◆ Exercise prompt
The response should be exactly the number of lines in the material below that contain the word "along".
+===+
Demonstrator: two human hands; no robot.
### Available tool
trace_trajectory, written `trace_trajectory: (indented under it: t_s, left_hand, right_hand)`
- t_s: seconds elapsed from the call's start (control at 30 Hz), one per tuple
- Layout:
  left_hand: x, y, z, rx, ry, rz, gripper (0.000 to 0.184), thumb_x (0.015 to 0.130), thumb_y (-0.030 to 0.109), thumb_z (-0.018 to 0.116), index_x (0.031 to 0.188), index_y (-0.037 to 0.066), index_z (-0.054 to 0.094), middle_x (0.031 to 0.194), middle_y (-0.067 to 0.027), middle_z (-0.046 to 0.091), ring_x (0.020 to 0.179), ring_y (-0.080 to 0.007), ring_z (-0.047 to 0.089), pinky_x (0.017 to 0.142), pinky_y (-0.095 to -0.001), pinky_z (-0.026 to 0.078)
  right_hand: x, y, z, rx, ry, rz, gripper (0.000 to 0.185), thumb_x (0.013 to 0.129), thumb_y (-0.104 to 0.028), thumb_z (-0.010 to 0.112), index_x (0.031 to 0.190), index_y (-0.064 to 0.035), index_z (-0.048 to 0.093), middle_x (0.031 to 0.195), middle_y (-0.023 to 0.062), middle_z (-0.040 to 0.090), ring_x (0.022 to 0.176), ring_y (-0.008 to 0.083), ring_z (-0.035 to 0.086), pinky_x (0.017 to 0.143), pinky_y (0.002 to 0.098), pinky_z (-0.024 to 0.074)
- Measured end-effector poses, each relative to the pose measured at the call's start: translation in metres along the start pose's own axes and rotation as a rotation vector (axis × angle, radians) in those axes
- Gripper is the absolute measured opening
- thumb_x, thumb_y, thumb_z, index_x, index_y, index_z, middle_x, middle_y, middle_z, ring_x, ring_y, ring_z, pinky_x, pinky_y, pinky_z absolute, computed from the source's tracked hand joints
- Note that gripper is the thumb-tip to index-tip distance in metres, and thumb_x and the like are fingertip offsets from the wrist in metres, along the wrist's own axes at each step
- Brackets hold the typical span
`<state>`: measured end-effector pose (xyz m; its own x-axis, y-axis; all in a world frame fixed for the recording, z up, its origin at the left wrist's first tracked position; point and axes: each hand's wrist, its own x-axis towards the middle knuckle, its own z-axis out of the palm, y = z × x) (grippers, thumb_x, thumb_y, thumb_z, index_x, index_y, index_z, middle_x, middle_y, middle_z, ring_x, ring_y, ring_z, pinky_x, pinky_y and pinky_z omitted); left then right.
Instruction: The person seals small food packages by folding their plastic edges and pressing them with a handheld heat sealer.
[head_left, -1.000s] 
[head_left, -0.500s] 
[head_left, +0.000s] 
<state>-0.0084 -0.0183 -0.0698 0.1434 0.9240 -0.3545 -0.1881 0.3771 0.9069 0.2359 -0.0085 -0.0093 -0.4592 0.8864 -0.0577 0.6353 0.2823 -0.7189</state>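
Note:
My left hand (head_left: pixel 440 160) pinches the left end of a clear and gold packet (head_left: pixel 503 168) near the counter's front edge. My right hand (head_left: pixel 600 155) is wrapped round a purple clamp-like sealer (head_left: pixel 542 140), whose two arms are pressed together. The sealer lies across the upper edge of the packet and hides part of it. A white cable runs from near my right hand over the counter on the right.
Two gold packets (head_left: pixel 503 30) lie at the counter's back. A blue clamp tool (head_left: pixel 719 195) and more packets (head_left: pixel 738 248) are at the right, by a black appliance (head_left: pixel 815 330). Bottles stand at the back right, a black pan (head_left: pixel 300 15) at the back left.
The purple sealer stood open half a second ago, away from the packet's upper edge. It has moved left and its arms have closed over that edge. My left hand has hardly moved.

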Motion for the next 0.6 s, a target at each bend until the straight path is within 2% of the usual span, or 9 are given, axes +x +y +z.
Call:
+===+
◆ Task output
2